Backends

A backend fits the Riesz representer for a given estimand and loss. Four implementation packages ship today; each slots into RieszEstimator through one of two Protocols. rieszboost and krrr consume the augmented dataset of evaluation points with weights \((D_r, C_r)\) (Backend.fit_augmented). forestriesz ships both: an augmentation-style AugForestRieszRegressor that works on every estimand without per-estimand configuration (Backend.fit_augmented), and a moment-style ForestRieszRegressor that consumes original rows plus a user-supplied list of basis functions (MomentBackend.fit_rows) and supports honest-split confidence intervals. riesznet consumes original rows plus per-row moments via MomentBackend.fit_rows, training a PyTorch model with autograd.

Pick a backend

Boosting (rieszboost) Kernel ridge (krrr) Forest (forestriesz) Neural (riesznet)
Method Gradient boosting (xgboost or sklearn) Closed-form solve of \((\mathrm{diag}(a) K + n\lambda I)\gamma = -b/2\) Ensemble of single-tree Riesz regressors (augmented) or per-leaf linear-moment solve (moment) PyTorch autograd on the per-row Bregman-Riesz loss
Algorithm Lee & Schuler (2501.04871) Singh (2102.11076) Chernozhukov, Newey, Quintas-Martínez, Syrgkanis (ICML 2022) for the moment-style backend Chernozhukov, Newey, Quintas-Martínez, Syrgkanis (2110.03031)
Best for Tabular data, \(n \gtrsim 1{,}000\), mixed feature types Smooth \(\alpha_0\), small/medium \(n\), low-dimensional \(X\) Many covariates; the moment-style flavor adds asymptotic CIs on \(\alpha(z)\) High-dimensional inputs, custom architectures, image / text features
Iterative?
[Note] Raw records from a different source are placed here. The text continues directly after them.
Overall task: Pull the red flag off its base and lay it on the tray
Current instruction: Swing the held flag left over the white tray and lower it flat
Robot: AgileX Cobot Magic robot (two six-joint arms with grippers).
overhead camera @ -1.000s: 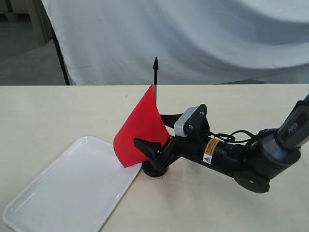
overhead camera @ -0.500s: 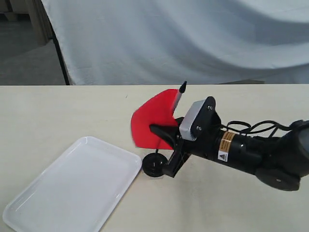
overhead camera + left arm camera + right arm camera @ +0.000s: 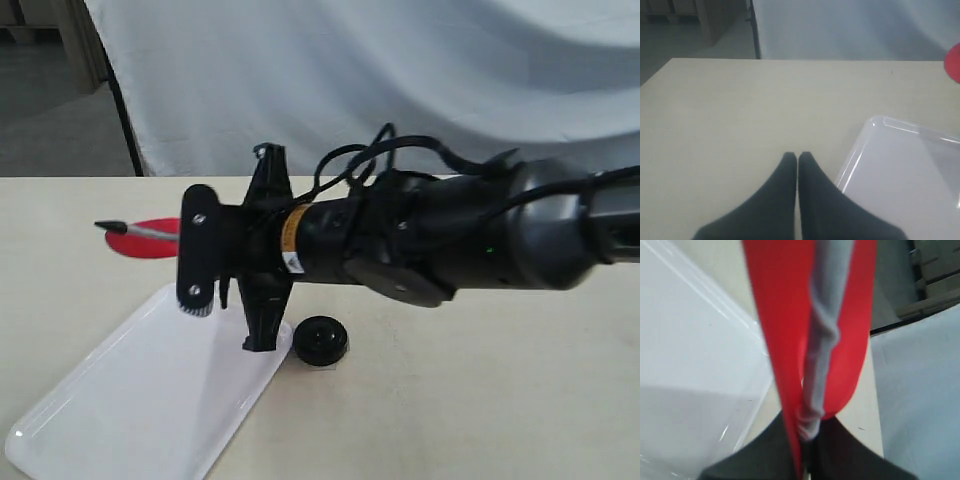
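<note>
One beige table, tray, white drape

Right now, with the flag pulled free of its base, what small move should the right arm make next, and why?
Probably lower the right pincer toward the tray. It is shut on the red flag, whose pole lies about level in the air near the tray's far end, clear of the base, so only a short descent seems left before release.
</note>
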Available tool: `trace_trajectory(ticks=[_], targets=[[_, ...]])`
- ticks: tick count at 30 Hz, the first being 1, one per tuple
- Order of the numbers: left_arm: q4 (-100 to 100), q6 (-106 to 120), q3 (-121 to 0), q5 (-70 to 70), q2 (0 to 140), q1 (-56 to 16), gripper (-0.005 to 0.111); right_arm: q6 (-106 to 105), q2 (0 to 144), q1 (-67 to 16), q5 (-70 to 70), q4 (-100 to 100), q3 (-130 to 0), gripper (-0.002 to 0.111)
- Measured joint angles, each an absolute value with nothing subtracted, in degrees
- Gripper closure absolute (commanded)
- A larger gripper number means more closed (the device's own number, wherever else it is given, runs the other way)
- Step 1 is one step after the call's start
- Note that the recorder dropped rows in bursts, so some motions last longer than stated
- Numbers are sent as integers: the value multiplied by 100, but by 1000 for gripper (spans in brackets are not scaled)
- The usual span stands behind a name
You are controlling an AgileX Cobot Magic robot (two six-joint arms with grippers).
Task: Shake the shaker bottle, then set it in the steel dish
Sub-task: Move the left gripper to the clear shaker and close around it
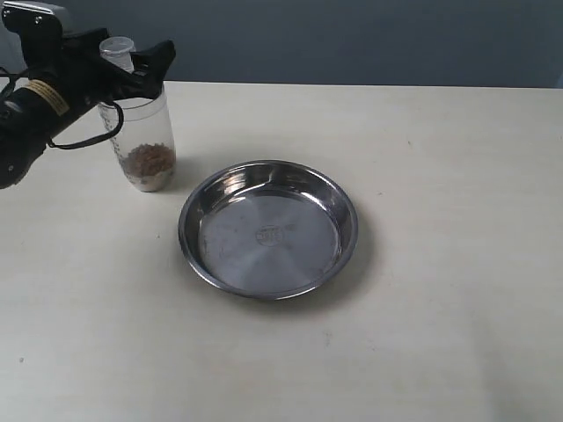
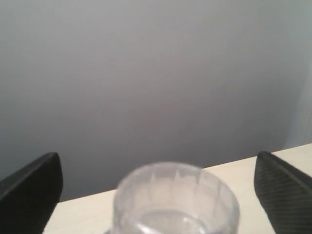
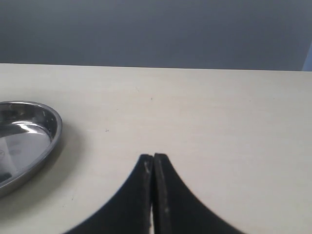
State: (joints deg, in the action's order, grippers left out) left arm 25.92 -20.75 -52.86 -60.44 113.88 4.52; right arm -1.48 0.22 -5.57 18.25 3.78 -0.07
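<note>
The shaker bottle stands upright on the table at the far left, brown granules pooled in its bottom. My left gripper is open and straddles its domed top just under the small cap. In the left wrist view the frosted cap sits between the two black fingers, which stand wide apart and clear of it; the gripper's middle lies just above the cap. The steel dish lies empty to the bottle's right and a little nearer. My right gripper is shut on nothing, with the dish's rim off to one side.
The cream table ends at a grey wall behind the bottle. The right arm does not appear in the exterior view.
</note>
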Motion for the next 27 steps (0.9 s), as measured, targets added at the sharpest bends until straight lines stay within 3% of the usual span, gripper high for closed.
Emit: trace_trajectory(ticks=[14,27], targets=[[3086,-1926,-5295,-6634,12020,452,2,-148,22,-557,1825,378,-7,109],[3342,-1903,-5295,-5843,12094,452,2,-148,22,-557,1825,378,-7,109]])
Yes (rounds + early stopping) No (closed-form per λ) No (single forest fit) Yes (epochs + early stopping)
Hyperparameters n_estimators, learning_rate, max_depth, reg_lambda, subsample kernel, lambda_grid, solver n_estimators, max_depth, min_samples_leaf, plus honest / riesz_feature_fns for the moment-style flavor hidden_sizes, learning_rate, epochs, dropout, or any module_factory / optimizer_factory
Loss support SquaredLoss, KLLoss, BernoulliLoss, BoundedSquaredLoss SquaredLoss only (today) All four for the augmented flavor; SquaredLoss only for the moment flavor SquaredLoss, KLLoss, BernoulliLoss, BoundedSquaredLoss
Scaling Linear in \(n\) via xgboost \(O(n^3)\) direct; Nyström + RFF + Falkon for larger \(n\) \(O(n \log n)\) per tree Per-epoch cost is one forward pass over \(n + \sum_i k_i\) points; scales to GPU
Confidence intervals No No Yes — predict_interval on single-basis fits (moment-style only) No
Convenience class rieszboost.RieszBooster krrr.KernelRieszRegressor forestriesz.AugForestRieszRegressor (works on every estimand without per-estimand configuration) and forestriesz.ForestRieszRegressor (moment-style; user supplies a list of basis functions; supports CIs) riesznet.RieszNet (default MLP); riesznet.TorchBackend for arbitrary nn.Module factories

Compose explicitly

Both convenience classes are subclasses of rieszreg.RieszEstimator with the backend defaulted. To swap backends or build your own, compose explicitly:

import functools
from rieszreg import RieszEstimator, ATE, SquaredLoss
from rieszboost.backends import XGBoostBackend, SklearnBackend
from krrr import KernelRidgeBackend, Gaussian
from forestriesz import AugForestRieszBackend, ForestRieszBackend
from riesznet import TorchBackend
from riesznet.modules import build_adam, build_mlp

# Default: xgboost
est = RieszEstimator(estimand=ATE(), backend=XGBoostBackend())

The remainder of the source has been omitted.